#### Assigned task:
Could you filter the records below and keep only the lines with the word "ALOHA"?

Records contained in a dataset:
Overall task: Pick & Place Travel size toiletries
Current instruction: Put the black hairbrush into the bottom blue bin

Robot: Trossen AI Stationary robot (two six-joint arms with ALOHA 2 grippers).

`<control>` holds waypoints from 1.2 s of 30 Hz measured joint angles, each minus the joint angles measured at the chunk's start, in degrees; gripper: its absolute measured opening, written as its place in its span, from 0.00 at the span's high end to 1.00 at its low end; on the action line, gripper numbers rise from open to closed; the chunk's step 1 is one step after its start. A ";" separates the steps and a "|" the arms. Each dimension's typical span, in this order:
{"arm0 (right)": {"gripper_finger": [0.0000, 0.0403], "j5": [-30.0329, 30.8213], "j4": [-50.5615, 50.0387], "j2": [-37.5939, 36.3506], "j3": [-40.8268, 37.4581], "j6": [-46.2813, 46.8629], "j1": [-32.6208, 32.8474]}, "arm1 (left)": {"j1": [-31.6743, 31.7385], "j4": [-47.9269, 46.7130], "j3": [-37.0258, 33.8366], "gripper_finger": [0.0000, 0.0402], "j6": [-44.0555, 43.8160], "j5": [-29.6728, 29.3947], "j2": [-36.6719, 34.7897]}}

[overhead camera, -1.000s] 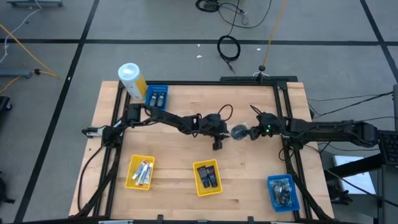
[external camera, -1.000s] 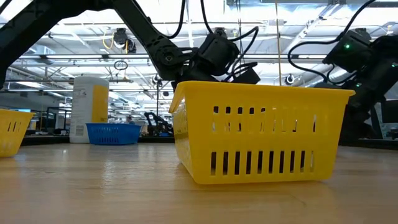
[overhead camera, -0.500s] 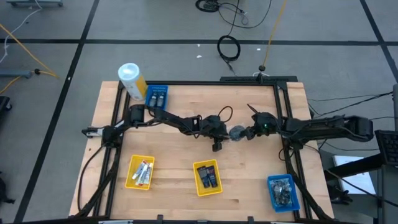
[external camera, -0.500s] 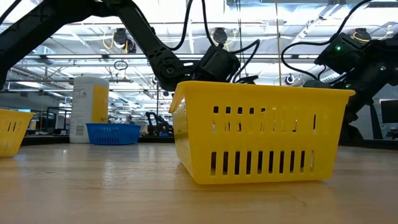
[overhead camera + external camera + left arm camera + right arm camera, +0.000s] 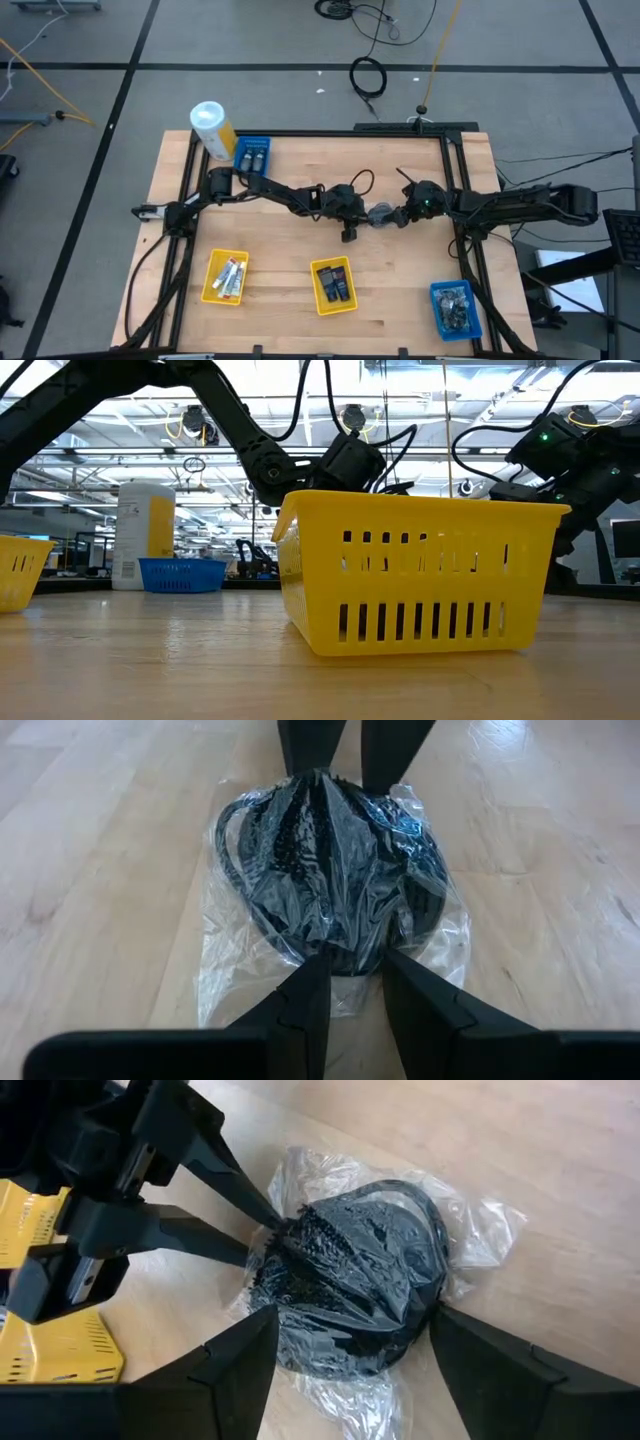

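One toiletry packet (image 5: 380, 212), a dark item in crinkled clear wrap, sits at mid-table between both grippers. My left gripper (image 5: 366, 213) reaches it from the table's left and is shut on its wrap (image 5: 320, 870). My right gripper (image 5: 392, 214) comes from the right and is shut on the packet's bulk (image 5: 350, 1280). In the low view a yellow tray (image 5: 420, 570) hides both sets of fingers and the packet. The other toiletries lie in trays: white tubes (image 5: 229, 276), dark bottles (image 5: 334, 284) and grey packets (image 5: 455, 310). My left gripper pinches the packet's clear wrap at the edge nearest it (image 5: 345, 960) between its two fingertips, coming in low from the table's left. Creases in the wrap run out from the pinch (image 5: 290, 1230). Whether the packet is lifted clear of the table, I cannot tell. My right gripper has the dark bulk of the packet between its two fingers (image 5: 425, 1305), coming from the table's right, opposite the left gripper. The wrap gathers into folds where its fingers meet it (image 5: 322, 780). The loose wrap spreads out past the fingers on both sides.
Two yellow trays (image 5: 208, 290) (image 5: 318, 300) and a blue tray (image 5: 436, 300) stand along the near edge. Another blue tray (image 5: 240, 160) and a white-and-yellow canister (image 5: 212, 130) stand at the far left corner. Bare wood surrounds the grippers at mid-table.
My right gripper has moved a little toward the table's left, bringing the packet up against my left gripper. My left gripper has dipped slightly and otherwise stayed in place.
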 joint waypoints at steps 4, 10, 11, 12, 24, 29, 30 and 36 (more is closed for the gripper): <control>0.41 1.34 0.39 0.23 0.00 -0.93 0.00 | 0.00 0.02 0.00 0.76 0.17 -0.11 0.01; 0.58 7.34 0.04 0.22 0.03 -1.68 0.00 | 0.02 0.57 0.00 0.76 0.17 -0.21 0.10; 0.62 7.70 -0.15 0.20 0.04 -1.84 0.00 | 0.02 0.69 0.00 0.76 0.17 -0.24 0.14; 0.67 8.28 -0.25 0.20 0.05 -2.06 0.00 | 0.02 0.73 0.00 0.76 0.17 -0.22 0.14; 0.97 10.30 -0.75 0.05 0.28 -7.85 0.00 | 0.11 -6.57 -0.01 0.76 0.42 -0.66 -6.45; 1.00 10.42 0.59 -0.14 0.28 -12.60 -0.02 | 0.05 -18.20 0.02 0.76 2.89 -5.38 -12.51; 1.00 10.24 1.50 -0.40 0.28 -13.72 -0.02 | 0.02 -19.68 0.02 0.76 2.96 -7.02 -13.04; 1.00 2.29 4.12 -6.31 0.33 -19.51 -0.02 | 0.11 -20.71 -5.01 0.76 -1.82 -11.55 -13.37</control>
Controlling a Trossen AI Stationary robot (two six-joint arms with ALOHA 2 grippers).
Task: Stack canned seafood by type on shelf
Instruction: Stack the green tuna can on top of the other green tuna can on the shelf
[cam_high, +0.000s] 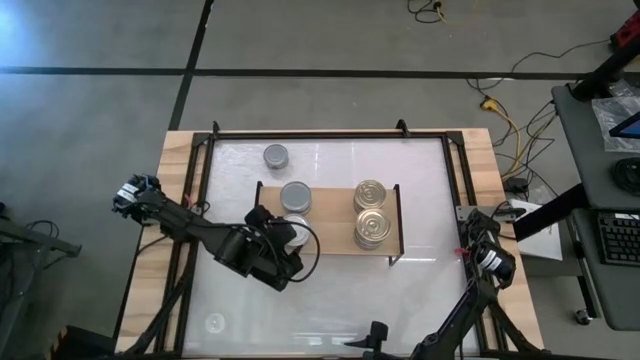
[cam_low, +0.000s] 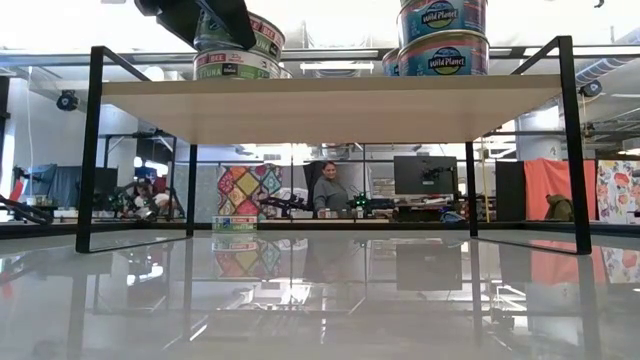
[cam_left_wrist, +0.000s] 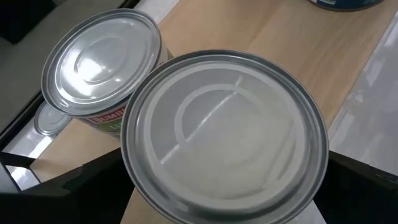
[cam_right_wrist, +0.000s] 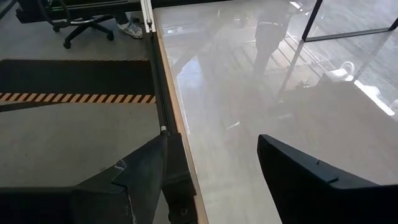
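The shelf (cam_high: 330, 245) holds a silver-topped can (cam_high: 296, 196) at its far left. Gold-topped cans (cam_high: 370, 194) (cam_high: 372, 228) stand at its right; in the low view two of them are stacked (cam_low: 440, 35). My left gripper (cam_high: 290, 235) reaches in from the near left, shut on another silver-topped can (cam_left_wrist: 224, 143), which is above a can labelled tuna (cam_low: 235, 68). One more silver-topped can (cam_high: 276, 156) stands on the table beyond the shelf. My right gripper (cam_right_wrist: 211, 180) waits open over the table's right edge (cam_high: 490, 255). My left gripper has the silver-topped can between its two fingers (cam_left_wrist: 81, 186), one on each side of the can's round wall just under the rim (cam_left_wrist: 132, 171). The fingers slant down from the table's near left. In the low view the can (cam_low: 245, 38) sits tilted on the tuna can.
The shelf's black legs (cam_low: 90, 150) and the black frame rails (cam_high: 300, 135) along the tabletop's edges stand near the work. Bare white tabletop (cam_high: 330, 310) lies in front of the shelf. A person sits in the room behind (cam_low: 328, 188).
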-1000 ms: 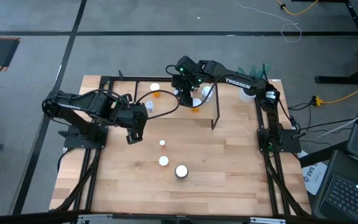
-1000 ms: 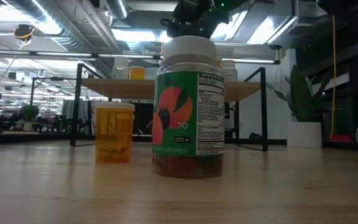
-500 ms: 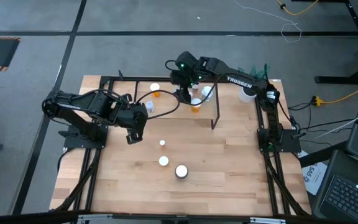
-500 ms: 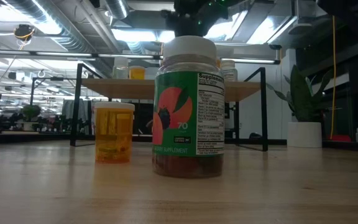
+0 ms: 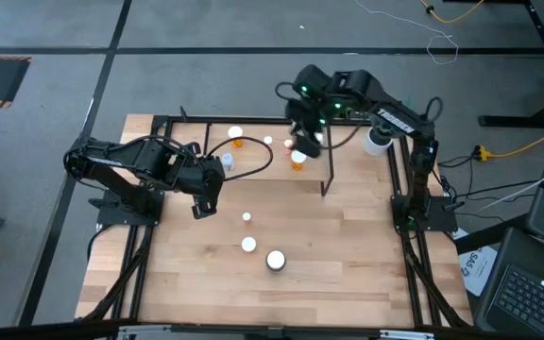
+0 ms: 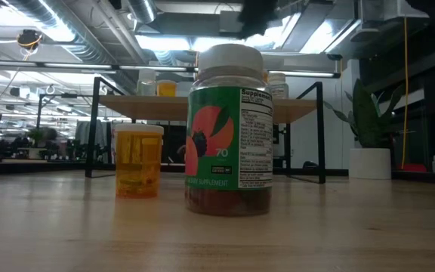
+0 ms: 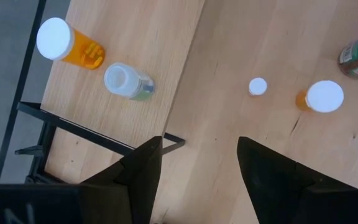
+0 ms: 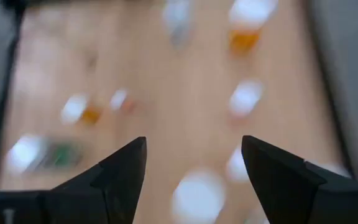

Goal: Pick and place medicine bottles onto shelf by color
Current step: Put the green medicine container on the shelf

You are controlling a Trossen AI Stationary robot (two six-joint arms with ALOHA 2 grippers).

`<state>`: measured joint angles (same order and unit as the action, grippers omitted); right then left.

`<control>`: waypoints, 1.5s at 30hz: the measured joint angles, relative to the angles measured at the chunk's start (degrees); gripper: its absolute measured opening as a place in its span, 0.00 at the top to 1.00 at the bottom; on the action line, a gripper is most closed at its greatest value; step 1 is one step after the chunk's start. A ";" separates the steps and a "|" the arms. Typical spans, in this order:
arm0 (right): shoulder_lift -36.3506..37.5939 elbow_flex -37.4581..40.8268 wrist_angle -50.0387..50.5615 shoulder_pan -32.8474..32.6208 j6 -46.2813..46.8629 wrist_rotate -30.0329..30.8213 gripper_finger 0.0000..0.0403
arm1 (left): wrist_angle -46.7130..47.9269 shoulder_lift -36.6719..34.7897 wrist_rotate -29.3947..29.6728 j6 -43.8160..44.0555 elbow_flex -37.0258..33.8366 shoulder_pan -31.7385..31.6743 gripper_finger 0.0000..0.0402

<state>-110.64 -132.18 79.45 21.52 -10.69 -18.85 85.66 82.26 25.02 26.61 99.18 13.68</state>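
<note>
The shelf (image 5: 258,156) stands at the far side of the table. On it are several medicine bottles: an orange one lying down (image 7: 67,46), a clear one (image 7: 126,82) and an orange one (image 5: 297,161). On the table stand a small white-capped bottle (image 5: 246,217), an orange bottle (image 6: 138,160) and a large green-labelled bottle (image 6: 229,128). My right gripper (image 5: 307,137) hangs open above the shelf's right part, holding nothing (image 8: 194,149). My left gripper (image 5: 203,203) waits open over the table's left, in front of the shelf, with nothing between its fingers (image 7: 199,146).
A white pot with a green plant (image 6: 371,162) stands at the far right corner, beside the shelf. The shelf's black legs (image 5: 327,184) rise from the table. Bare wood lies near the front edge and at the right.
My right gripper has risen from the bottles on the shelf and gone toward the table's right edge. It has gone out of the top of the low view. Small white-capped bottles that it covered now show on the shelf.
</note>
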 joint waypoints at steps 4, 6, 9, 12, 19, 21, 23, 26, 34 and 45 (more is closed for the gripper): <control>1.06 0.27 11.58 -1.09 0.12 -1.84 0.34 | 0.00 0.00 0.00 0.06 0.00 0.00 0.49; 2.64 2.73 9.70 -2.08 2.04 -2.04 0.34 | 0.00 0.00 -0.02 0.36 0.00 0.01 0.49; 5.76 5.98 9.89 -4.00 2.89 -2.71 0.34 | 0.00 -0.02 0.00 1.71 0.00 0.02 0.49; 11.19 12.82 10.93 -6.13 2.81 -2.71 0.34 | 0.45 -0.02 0.04 2.79 0.02 0.58 0.49; 27.96 36.29 4.22 -12.65 5.26 -1.94 0.34 | -0.17 -0.05 0.04 5.04 -0.22 2.85 0.49; 32.46 43.98 -2.99 -15.04 9.36 -1.81 0.34 | -2.62 -0.07 0.09 6.10 -1.67 3.54 0.49; 36.77 51.69 -9.27 -17.51 12.46 -1.82 0.34 | -4.82 0.04 0.04 6.23 -3.71 4.36 0.49; 41.83 62.29 -18.77 -21.02 16.14 -1.44 0.34 | -6.33 0.02 0.09 6.85 -6.98 5.68 0.49; 48.47 85.70 -45.85 -29.17 25.68 12.88 0.34 | -18.16 0.02 0.87 13.49 -19.13 7.99 0.49; 41.94 93.98 -76.66 -37.88 24.90 22.85 0.37 | -30.35 0.03 0.83 13.88 -28.17 9.44 0.49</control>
<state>-68.70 -38.20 2.79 -16.36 14.21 4.01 55.31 82.29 25.85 40.49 71.01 23.11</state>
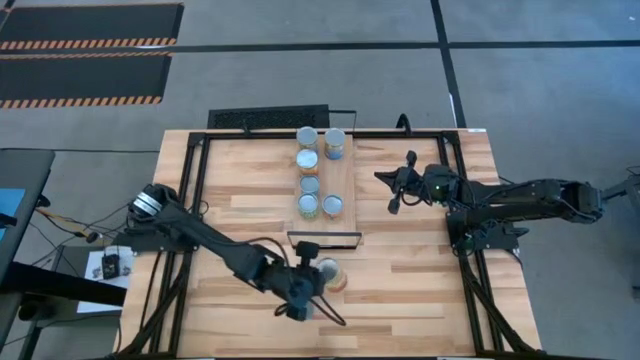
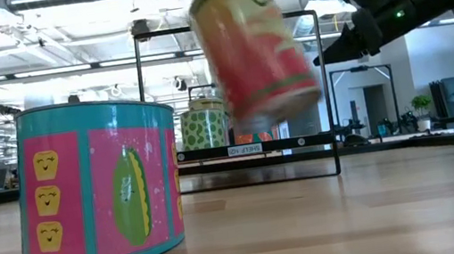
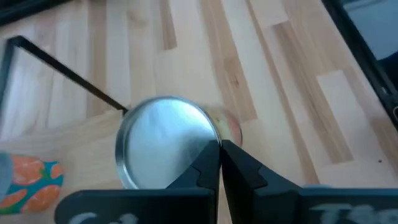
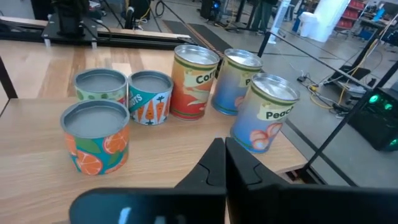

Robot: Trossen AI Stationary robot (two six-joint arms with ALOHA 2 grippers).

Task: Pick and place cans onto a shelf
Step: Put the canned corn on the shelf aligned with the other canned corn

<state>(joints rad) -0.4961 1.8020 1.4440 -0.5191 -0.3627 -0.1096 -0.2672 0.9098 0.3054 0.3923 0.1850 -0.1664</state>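
Note:
Six cans (image 1: pixel 318 170) stand upright in two rows on the shelf (image 1: pixel 345 180) at the table's middle; the right wrist view shows them too, the peach can (image 4: pixel 264 115) nearest. Near the front edge, my left gripper (image 1: pixel 316 283) is shut on a seventh can (image 2: pixel 251 47) with a cream-and-red label and a silvery top (image 3: pixel 165 146). A pink-and-teal can (image 2: pixel 96 187) stands on its base on the table, close to the low camera. My right gripper (image 4: pixel 224 152) hangs shut above the table, right of the shelf, and touches nothing. My left gripper has the can by the rim of its top (image 3: pixel 214 138), with the two fingers (image 3: pixel 245 165) closed side by side there. They come slanting down from above. The can hangs below them, tilted and clear of the table (image 2: pixel 331 219).
A thin black frame (image 2: pixel 244 151) rims the shelf's near end, just beyond the held can. Black rails (image 1: pixel 195 190) run along the table's left and right sides. A teal can with oranges (image 3: pixel 28 180) shows at the edge of the left wrist view. Bare tabletop lies at the front right (image 1: pixel 420 300).

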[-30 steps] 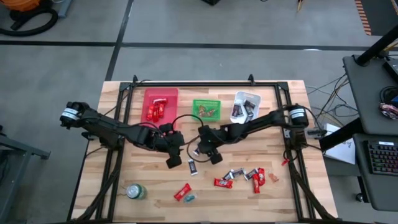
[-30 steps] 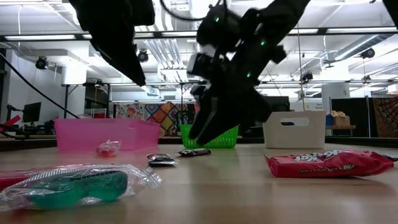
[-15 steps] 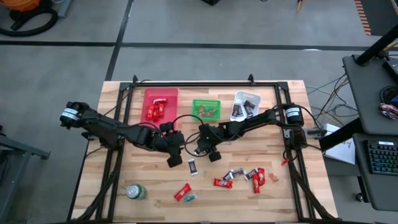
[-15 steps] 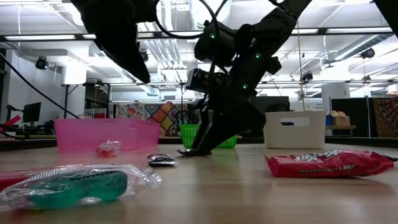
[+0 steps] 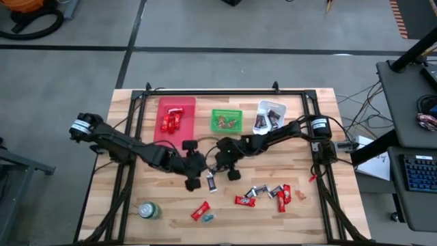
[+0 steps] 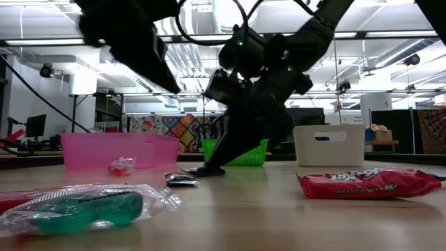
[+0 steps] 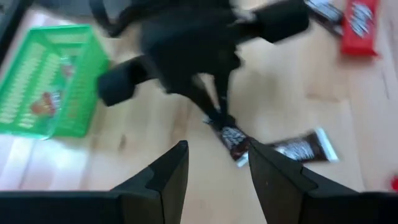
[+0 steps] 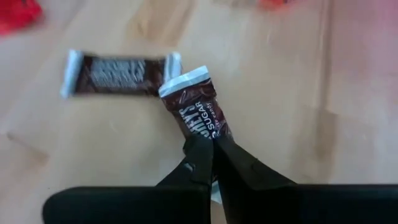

#### Answer to this exercise:
Robot: Trossen AI Stationary robot (two six-joint arms with ALOHA 2 grippers).
Controlling a Trossen AI Stationary robot (two six-joint arms with ALOHA 2 grippers).
You are controlling a Trossen AI Stationary robot (two six-joint arms with ALOHA 2 grippers).
Robot: Trossen AI Stationary robot (two six-joint arms with ALOHA 2 grippers).

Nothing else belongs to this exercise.